EXERCISE DESCRIPTION:
Using the data that follows, output only the lines from the line with "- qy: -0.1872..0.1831" up to and including the line with "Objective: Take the", exactly, leaving pictures aside.

Data extracted from a collection:
....

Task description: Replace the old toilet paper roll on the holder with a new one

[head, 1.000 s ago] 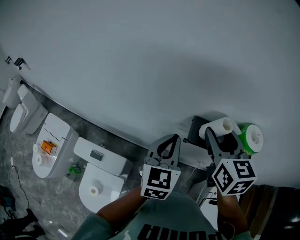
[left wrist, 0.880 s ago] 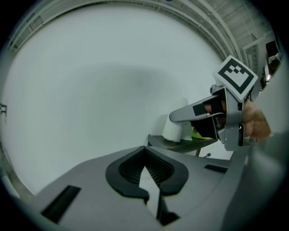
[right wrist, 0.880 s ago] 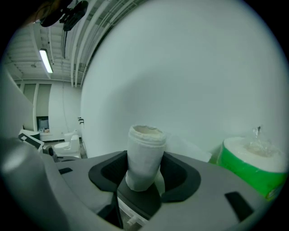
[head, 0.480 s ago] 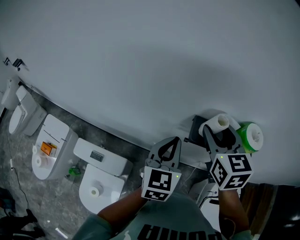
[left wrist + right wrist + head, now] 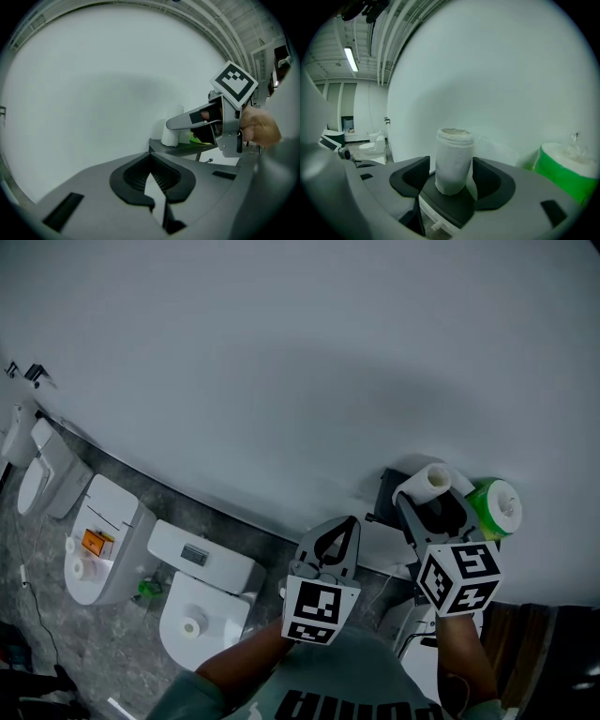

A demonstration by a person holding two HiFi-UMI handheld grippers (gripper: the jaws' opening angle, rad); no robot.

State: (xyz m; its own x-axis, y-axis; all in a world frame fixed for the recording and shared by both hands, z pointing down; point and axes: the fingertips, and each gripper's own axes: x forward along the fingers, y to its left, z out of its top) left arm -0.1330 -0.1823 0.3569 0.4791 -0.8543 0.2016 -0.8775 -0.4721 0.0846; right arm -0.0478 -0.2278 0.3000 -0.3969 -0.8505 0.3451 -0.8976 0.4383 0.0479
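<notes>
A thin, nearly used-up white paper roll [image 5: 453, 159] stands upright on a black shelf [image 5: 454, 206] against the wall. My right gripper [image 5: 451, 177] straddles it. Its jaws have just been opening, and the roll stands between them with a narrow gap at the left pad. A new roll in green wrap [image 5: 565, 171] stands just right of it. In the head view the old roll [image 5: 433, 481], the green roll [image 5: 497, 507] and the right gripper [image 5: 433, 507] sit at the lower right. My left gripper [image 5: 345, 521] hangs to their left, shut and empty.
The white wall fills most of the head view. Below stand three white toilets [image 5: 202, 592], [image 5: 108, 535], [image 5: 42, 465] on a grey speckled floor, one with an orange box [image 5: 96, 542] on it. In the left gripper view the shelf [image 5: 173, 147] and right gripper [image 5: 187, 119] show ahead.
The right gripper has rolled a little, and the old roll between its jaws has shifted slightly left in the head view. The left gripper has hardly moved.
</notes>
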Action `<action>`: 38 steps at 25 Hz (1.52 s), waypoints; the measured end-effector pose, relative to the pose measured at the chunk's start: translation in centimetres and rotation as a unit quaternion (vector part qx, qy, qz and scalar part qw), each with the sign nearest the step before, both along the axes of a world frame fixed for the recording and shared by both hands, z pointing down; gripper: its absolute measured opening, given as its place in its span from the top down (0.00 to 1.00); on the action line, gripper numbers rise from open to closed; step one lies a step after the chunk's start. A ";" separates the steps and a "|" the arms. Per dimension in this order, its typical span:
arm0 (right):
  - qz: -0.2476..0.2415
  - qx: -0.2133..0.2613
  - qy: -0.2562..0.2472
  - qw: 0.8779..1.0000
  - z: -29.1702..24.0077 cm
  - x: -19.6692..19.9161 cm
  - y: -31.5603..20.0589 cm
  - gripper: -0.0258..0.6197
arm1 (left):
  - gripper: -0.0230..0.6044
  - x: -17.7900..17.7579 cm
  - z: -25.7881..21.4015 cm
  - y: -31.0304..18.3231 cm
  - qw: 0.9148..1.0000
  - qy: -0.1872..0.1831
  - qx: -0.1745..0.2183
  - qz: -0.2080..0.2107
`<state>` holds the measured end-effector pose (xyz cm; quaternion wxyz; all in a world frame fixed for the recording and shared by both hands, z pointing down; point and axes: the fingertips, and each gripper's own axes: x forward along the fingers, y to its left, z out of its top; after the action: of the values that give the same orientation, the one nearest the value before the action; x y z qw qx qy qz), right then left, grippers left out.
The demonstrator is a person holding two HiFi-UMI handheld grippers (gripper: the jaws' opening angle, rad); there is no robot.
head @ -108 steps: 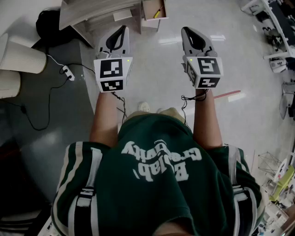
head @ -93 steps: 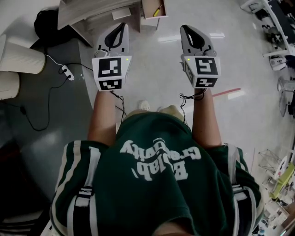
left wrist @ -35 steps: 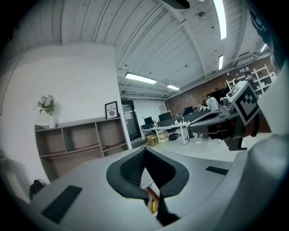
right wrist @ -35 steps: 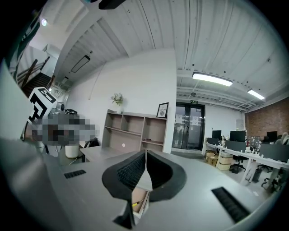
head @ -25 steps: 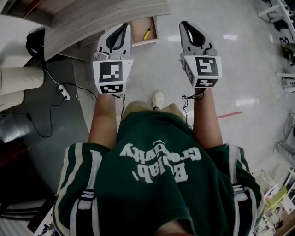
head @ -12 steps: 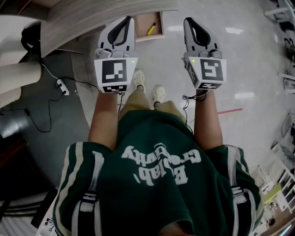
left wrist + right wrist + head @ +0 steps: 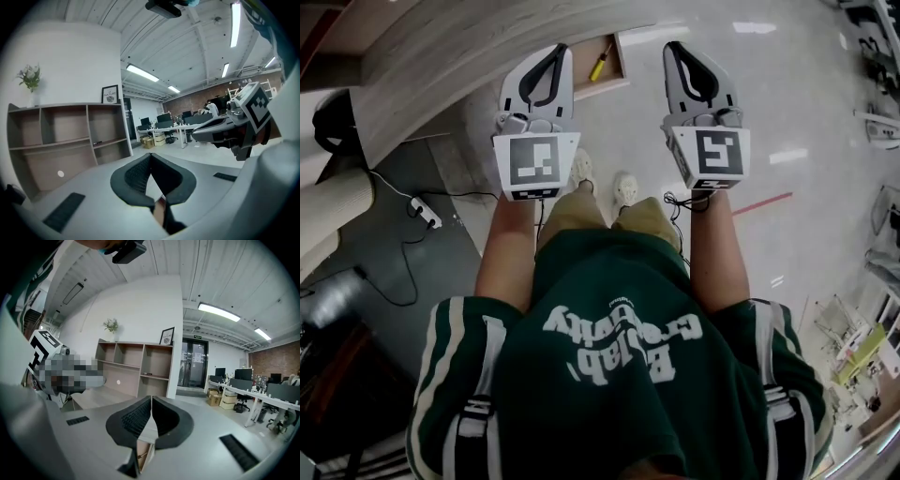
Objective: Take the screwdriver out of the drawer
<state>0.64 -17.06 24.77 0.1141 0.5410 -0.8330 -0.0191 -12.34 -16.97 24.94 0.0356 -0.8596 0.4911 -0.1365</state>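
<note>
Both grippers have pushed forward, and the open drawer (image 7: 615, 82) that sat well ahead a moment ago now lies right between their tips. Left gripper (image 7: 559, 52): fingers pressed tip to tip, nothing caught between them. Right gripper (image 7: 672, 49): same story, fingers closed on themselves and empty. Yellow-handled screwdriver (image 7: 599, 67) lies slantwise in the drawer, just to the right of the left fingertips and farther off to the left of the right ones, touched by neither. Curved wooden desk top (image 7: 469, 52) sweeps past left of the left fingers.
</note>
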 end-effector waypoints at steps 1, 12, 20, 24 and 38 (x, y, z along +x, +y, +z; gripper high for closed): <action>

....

ANSWER SPACE:
  - qy: -0.1872..0.1831
  - qx: -0.1745..0.2183
  - qz: -0.2080..0.2107
`<state>` holds the measured end-effector pose (xyz cm; quaternion wxyz; all in a world frame fixed for the recording and shared by both hands, z pointing down; point and axes: the fingertips, and each gripper's own axes: x forward along the fingers, y to its left, z out of its top; after the action: of the values that give the same orientation, the one nearest the value before the action; x y z qw qx qy qz), right then left, grippers left out.
The demonstrator is a person holding two HiFi-UMI handheld grippers (gripper: the jaws' opening angle, rad); there is no robot.
head @ -108 steps: 
head @ -93 steps: 
left wrist @ -35 steps: 
right wrist @ -35 steps: 
head @ -25 steps: 
head @ -12 steps: 
left wrist + right wrist + head @ +0 steps: 
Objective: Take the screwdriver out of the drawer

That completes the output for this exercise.